## What to produce
From the data below, repeat exactly the lines from the line with "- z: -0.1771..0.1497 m" to the line with "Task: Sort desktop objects", both included.

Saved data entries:
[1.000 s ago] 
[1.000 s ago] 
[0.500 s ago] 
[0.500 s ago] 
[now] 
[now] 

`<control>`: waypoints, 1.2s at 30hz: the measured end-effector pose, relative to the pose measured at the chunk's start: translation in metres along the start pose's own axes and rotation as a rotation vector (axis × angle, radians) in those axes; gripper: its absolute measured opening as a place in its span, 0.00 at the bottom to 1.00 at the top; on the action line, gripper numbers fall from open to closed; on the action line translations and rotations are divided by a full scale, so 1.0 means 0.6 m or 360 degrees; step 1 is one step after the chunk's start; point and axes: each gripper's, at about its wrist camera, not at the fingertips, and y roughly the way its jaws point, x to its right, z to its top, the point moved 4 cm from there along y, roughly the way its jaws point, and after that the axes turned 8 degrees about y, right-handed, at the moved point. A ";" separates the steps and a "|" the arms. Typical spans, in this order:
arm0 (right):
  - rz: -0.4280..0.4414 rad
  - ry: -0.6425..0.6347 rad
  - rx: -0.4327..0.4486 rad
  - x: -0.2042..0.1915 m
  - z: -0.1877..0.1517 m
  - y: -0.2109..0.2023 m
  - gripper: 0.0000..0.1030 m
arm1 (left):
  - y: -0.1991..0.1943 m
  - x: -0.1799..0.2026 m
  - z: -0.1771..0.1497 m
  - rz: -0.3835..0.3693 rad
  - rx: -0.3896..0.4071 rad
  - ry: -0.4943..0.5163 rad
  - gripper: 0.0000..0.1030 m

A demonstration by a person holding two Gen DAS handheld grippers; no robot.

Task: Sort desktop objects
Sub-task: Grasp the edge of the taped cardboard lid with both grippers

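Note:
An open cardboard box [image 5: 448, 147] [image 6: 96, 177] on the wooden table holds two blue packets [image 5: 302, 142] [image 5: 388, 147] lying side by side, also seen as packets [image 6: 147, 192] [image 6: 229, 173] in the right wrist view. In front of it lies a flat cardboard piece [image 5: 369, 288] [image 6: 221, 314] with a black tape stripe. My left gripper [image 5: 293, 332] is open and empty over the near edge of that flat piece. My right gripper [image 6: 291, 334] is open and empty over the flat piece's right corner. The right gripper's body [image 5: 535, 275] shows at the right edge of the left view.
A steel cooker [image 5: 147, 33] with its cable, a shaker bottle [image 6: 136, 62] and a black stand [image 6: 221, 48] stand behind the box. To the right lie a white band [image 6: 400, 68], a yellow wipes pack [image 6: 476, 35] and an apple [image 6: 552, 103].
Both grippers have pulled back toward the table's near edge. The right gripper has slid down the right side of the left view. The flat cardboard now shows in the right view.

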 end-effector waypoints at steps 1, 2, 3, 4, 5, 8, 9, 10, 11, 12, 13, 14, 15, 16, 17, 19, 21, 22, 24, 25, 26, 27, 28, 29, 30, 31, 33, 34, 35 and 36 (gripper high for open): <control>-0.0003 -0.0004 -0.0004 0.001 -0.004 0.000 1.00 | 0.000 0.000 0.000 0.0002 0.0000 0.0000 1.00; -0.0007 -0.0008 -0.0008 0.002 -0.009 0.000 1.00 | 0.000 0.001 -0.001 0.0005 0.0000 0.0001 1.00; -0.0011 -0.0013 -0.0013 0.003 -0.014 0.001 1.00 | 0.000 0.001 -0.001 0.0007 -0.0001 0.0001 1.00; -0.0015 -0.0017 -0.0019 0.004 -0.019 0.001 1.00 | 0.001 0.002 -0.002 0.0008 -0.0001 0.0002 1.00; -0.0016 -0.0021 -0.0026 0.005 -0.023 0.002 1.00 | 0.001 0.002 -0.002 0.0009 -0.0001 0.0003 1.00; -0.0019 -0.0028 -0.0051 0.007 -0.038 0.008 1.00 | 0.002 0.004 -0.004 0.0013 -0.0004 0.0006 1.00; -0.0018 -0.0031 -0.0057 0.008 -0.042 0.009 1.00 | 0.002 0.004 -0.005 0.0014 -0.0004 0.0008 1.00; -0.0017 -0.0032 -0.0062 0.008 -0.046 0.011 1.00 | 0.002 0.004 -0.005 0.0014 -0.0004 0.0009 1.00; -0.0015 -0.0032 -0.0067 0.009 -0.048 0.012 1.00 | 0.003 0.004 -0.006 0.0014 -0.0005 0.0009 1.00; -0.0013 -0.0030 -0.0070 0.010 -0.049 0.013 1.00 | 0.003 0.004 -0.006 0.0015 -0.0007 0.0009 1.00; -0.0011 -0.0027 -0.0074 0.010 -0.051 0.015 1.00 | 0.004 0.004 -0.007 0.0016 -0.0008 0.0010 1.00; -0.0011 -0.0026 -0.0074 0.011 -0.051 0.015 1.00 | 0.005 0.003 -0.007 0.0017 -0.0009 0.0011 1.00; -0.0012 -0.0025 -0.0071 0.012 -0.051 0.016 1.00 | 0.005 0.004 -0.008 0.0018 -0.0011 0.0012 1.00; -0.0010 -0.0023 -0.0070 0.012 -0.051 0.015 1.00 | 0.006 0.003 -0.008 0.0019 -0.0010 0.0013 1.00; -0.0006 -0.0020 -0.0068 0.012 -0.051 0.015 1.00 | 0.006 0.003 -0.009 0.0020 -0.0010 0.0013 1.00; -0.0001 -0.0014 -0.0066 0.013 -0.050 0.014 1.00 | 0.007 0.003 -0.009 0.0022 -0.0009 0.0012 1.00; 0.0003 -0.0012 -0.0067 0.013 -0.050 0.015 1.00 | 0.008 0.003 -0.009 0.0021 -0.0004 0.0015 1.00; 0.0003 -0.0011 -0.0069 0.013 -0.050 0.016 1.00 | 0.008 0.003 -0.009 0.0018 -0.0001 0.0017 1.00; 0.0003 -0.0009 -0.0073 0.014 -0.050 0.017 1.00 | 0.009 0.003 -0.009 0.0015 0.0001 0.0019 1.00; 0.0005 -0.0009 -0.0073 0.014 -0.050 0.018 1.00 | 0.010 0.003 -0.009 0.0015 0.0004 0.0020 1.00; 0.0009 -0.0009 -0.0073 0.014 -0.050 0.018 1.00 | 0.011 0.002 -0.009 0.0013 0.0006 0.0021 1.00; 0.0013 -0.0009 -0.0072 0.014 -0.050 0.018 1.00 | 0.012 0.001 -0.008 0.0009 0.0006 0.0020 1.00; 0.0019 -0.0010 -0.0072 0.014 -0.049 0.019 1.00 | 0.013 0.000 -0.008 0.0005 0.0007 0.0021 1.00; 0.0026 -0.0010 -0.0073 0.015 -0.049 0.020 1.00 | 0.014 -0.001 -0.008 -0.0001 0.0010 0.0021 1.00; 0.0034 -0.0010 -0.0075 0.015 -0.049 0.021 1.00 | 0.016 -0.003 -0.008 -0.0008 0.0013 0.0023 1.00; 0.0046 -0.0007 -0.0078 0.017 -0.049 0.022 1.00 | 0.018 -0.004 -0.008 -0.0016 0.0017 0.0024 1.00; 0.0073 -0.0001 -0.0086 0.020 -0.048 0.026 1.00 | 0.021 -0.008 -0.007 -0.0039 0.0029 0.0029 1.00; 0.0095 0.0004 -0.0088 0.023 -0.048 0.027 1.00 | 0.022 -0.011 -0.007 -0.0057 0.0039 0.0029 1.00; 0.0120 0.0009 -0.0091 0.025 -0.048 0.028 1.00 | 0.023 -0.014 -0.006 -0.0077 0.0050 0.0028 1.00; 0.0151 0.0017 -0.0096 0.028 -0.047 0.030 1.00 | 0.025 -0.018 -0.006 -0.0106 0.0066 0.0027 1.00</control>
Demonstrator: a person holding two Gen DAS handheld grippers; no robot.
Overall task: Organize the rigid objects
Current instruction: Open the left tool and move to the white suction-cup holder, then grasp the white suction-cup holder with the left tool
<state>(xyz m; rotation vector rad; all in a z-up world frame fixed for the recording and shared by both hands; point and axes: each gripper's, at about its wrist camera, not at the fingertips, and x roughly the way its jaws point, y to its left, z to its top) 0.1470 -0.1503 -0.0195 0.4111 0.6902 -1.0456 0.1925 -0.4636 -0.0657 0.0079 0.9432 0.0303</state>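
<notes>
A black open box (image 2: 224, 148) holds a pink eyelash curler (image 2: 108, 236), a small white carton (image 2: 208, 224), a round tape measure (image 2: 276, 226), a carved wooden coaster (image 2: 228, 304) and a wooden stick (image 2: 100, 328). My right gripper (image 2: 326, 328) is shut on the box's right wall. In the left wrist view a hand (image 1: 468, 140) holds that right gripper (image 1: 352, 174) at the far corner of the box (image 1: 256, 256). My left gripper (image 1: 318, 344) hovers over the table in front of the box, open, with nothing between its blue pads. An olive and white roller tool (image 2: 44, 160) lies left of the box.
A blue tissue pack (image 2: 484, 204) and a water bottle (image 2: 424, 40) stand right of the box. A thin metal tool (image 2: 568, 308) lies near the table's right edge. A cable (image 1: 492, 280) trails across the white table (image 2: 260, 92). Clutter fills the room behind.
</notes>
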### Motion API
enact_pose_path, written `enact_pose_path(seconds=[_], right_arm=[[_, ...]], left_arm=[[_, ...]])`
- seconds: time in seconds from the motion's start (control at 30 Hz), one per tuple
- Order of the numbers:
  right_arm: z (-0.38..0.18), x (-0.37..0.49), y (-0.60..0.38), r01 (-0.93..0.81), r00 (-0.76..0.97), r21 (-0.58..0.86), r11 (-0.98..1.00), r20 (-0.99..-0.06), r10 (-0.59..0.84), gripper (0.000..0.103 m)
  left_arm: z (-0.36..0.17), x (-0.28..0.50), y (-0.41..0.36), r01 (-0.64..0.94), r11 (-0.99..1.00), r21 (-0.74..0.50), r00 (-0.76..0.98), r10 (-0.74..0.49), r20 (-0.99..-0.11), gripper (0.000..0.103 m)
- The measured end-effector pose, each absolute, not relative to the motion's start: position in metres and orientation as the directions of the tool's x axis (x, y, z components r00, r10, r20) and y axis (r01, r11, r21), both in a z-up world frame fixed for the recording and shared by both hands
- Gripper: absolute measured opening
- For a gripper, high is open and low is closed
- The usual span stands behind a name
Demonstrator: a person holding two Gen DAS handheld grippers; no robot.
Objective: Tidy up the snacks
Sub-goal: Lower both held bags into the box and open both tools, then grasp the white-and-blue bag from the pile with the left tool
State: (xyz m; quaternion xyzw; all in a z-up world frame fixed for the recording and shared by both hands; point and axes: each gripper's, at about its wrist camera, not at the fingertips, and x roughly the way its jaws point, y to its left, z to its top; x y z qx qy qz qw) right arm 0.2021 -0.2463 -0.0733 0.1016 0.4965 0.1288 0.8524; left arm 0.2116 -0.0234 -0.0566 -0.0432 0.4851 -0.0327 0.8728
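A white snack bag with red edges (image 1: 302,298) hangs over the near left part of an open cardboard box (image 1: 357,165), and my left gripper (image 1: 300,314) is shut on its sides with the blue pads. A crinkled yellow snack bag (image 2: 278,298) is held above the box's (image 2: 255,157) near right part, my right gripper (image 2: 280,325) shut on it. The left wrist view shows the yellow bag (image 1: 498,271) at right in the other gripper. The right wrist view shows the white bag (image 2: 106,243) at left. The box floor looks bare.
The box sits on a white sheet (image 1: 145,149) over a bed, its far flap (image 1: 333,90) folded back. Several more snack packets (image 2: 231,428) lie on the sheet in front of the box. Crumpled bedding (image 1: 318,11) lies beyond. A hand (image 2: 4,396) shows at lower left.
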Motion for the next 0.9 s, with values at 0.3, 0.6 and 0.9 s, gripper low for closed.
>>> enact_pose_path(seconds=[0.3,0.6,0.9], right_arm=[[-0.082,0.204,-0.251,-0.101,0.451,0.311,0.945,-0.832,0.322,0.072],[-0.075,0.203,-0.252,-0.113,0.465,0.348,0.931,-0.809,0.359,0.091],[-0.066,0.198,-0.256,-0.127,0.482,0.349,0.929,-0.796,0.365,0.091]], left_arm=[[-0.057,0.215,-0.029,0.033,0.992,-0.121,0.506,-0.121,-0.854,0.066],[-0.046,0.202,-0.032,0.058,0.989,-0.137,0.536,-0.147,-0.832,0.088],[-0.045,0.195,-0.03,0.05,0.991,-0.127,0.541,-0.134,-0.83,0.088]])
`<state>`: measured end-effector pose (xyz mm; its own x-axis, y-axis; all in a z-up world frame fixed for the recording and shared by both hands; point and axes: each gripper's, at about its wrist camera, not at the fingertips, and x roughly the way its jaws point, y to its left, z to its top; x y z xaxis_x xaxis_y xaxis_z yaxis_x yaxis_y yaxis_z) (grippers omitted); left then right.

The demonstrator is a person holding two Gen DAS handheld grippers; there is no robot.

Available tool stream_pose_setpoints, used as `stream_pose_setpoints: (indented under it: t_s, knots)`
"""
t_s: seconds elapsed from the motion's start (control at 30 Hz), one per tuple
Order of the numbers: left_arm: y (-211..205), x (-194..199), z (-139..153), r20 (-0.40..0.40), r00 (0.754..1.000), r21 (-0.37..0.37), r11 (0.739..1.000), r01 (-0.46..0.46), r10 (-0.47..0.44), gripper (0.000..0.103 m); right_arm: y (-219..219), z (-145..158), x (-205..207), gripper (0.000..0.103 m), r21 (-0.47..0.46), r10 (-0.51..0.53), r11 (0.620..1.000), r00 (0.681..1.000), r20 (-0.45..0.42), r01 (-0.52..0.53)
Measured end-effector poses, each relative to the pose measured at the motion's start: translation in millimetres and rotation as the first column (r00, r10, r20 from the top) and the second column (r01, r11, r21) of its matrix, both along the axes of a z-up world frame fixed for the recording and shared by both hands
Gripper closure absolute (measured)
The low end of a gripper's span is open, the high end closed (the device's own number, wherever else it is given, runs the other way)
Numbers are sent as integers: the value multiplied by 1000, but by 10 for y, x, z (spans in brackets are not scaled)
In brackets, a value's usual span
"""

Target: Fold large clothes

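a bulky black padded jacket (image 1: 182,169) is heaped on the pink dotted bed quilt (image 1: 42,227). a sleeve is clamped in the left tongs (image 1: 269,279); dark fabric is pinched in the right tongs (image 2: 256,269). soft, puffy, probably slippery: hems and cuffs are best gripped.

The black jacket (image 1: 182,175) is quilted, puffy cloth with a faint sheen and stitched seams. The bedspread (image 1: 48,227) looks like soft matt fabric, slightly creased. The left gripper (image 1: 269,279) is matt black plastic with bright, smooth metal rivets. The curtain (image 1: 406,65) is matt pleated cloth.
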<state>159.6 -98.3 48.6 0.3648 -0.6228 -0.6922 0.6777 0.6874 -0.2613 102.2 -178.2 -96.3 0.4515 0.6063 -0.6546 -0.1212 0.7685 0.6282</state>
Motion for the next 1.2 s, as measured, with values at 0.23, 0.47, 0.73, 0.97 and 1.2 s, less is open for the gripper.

## Written solution
  - z: -0.1771..0.1497 m
  - rz: -0.3835..0.3693 rad
  - rx: -0.3896..0.4071 rad
  - ry: -0.4943..0.5163 rad
  - gripper: 0.0000..0.1030 m

A demonstration by a person holding two Gen DAS handheld grippers; no robot.

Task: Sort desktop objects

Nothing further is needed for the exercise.